» What is needed
Scan the records beneath this line for the line holding "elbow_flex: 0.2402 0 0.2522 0" and the line holding "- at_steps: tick", then transcribe exactly those two and all lines between.

» Information provided
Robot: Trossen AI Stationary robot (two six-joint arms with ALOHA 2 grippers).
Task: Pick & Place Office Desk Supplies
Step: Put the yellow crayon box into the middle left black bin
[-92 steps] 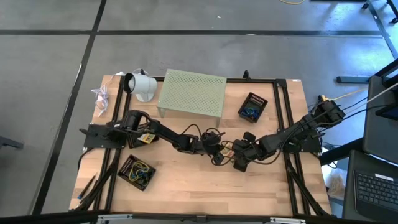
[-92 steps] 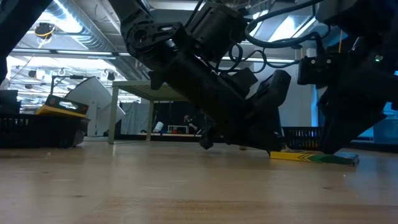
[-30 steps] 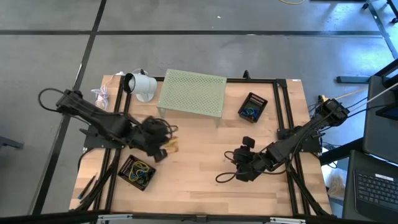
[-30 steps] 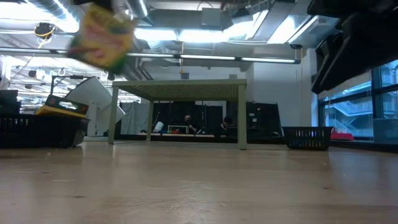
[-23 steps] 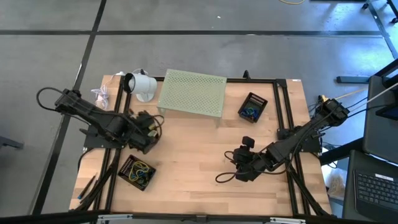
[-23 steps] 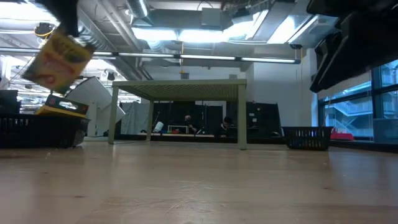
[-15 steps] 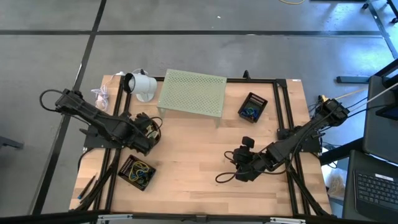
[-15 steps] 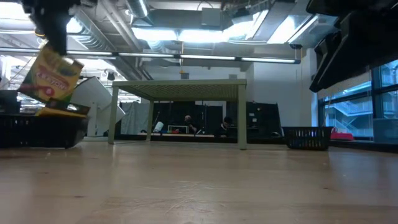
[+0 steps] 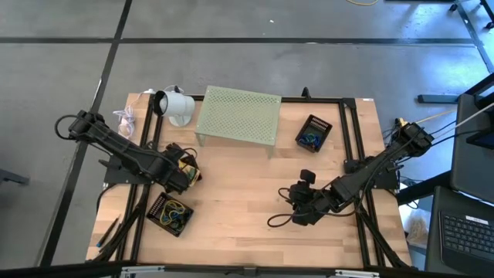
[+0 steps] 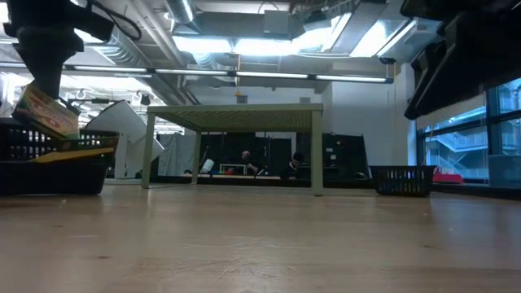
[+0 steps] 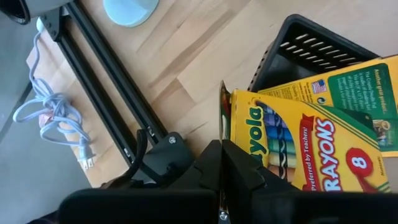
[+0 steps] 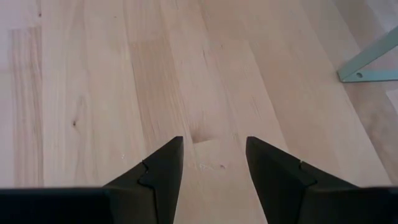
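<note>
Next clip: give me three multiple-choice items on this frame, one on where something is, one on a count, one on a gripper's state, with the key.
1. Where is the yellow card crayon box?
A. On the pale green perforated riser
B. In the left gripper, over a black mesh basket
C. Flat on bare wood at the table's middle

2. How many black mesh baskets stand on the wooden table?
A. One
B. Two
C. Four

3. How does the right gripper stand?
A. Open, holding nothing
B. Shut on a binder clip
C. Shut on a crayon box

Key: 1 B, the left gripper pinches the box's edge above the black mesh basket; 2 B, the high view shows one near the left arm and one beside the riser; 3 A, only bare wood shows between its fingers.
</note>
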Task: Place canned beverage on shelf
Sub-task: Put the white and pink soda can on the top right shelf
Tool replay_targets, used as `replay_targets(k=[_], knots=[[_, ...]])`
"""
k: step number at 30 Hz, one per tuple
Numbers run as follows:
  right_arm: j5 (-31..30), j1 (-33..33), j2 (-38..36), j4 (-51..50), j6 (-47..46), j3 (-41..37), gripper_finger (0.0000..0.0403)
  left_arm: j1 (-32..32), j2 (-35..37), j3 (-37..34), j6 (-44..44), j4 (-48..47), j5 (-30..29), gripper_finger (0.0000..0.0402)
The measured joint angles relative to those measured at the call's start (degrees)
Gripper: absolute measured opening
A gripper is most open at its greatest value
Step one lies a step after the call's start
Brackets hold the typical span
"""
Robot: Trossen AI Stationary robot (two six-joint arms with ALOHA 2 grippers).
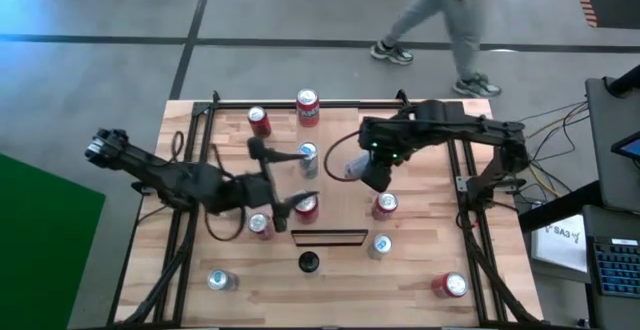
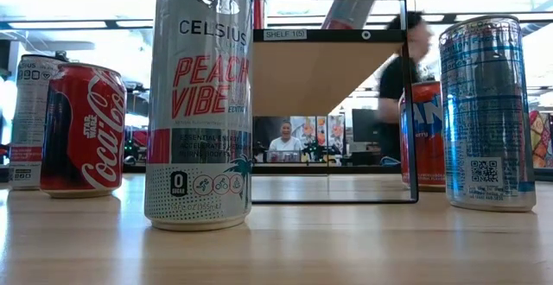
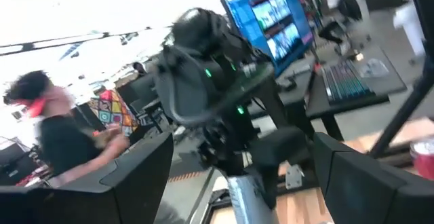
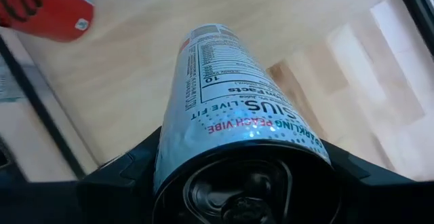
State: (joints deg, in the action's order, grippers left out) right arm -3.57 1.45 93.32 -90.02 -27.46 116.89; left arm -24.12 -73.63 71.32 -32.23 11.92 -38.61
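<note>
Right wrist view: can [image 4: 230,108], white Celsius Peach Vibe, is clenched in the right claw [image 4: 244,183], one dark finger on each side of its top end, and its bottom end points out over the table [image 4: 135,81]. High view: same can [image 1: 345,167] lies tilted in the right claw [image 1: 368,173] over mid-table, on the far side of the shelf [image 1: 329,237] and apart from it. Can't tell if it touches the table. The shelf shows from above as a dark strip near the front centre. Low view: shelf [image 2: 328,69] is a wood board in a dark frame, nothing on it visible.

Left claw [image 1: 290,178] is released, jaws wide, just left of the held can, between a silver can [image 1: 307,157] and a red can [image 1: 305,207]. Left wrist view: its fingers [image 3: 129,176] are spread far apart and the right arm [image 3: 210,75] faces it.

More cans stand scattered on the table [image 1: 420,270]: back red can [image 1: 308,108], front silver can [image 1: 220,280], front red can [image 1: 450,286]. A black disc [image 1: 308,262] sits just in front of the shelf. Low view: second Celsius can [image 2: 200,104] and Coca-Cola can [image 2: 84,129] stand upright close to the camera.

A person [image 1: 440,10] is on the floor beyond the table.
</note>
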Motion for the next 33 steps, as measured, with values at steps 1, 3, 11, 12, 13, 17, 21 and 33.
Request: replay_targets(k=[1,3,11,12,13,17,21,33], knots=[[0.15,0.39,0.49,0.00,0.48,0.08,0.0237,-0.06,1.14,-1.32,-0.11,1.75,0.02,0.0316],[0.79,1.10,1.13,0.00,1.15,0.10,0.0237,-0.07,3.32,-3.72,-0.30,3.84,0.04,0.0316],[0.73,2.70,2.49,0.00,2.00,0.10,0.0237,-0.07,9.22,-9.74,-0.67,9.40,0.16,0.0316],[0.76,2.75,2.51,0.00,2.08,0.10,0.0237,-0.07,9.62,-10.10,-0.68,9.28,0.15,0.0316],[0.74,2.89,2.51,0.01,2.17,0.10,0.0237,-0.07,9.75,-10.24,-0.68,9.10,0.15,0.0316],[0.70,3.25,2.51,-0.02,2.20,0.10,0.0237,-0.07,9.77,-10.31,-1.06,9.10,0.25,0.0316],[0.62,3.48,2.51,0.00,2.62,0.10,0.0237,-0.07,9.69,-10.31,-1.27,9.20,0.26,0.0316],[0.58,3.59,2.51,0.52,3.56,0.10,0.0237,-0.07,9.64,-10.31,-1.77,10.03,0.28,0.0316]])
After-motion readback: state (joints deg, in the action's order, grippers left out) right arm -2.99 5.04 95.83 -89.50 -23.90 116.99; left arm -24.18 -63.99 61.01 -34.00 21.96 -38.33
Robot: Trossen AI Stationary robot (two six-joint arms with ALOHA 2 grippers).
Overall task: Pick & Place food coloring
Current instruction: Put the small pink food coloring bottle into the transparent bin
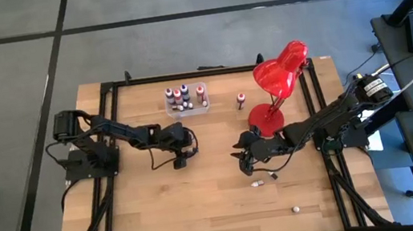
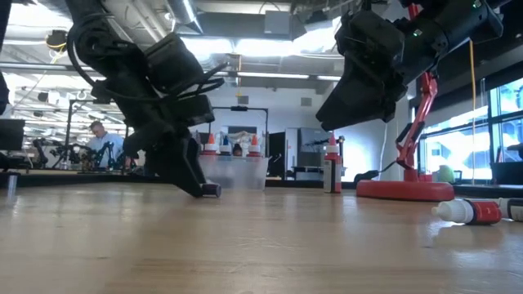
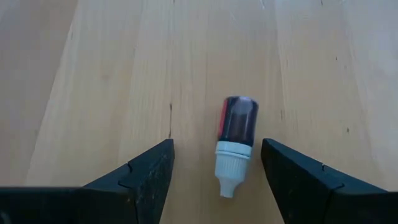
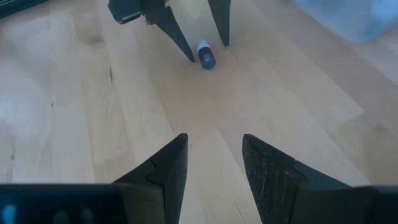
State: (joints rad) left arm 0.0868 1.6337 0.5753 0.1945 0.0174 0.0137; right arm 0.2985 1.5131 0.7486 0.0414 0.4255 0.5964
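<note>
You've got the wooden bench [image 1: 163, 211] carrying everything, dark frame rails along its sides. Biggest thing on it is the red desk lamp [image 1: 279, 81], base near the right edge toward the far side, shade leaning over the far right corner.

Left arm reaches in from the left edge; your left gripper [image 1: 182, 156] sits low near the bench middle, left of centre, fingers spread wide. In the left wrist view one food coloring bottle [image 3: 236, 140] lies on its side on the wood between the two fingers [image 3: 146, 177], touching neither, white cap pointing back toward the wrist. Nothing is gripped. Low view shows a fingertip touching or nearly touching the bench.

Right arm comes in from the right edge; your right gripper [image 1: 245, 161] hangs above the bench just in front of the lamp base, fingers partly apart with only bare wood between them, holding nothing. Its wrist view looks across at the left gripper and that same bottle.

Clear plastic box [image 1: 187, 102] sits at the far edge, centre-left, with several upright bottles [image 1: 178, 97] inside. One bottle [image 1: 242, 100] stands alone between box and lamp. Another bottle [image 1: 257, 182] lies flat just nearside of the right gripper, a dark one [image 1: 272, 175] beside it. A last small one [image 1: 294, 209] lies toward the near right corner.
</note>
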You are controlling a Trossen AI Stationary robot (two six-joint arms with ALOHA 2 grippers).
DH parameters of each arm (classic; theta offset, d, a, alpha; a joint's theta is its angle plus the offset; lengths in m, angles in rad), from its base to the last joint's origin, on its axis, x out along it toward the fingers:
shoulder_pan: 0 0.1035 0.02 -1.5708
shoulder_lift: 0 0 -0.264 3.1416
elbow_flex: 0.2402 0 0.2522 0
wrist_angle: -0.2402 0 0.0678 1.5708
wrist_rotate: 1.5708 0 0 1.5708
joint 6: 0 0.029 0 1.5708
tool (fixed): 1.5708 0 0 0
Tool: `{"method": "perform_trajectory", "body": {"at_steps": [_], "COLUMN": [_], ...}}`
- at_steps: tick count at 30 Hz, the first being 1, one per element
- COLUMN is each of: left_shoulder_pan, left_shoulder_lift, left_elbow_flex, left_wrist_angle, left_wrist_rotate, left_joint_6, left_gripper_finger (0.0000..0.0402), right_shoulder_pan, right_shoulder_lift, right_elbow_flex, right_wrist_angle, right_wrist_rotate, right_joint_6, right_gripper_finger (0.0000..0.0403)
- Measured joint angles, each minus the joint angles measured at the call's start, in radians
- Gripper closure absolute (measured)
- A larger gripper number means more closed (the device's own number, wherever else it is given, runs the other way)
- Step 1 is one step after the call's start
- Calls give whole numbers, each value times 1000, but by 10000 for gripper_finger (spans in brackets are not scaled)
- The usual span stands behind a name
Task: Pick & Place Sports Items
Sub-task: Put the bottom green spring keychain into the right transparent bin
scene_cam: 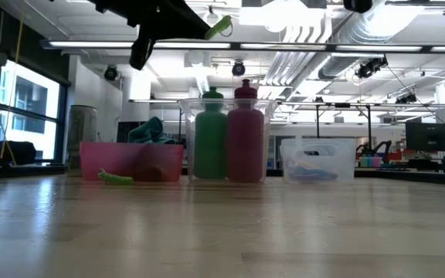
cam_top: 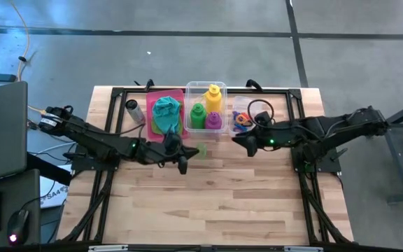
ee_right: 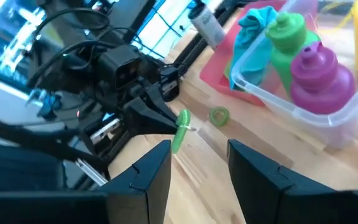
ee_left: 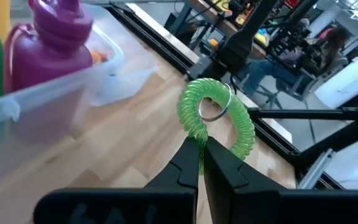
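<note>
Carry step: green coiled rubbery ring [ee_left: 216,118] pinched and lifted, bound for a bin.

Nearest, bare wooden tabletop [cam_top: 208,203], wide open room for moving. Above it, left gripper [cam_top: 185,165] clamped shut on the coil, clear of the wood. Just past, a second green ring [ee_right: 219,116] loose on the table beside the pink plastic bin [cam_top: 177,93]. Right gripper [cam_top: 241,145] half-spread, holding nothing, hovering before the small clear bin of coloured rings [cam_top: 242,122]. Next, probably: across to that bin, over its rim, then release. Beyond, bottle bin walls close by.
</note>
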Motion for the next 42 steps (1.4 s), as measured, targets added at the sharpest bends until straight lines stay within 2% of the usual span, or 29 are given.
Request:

» Answer for the task
elbow_flex: 0.2402 0 0.2522 0
wrist_angle: -0.2402 0 0.0678 1.5708
wrist_rotate: 1.5708 0 0 1.5708
joint 6: 0 0.029 0 1.5708
tool (fixed): 1.5708 0 0 0
Tool: `{"method": "perform_trajectory", "body": {"at_steps": [_], "COLUMN": [_], ...}}`
- at_steps: tick count at 30 Hz, the first being 1, one per element

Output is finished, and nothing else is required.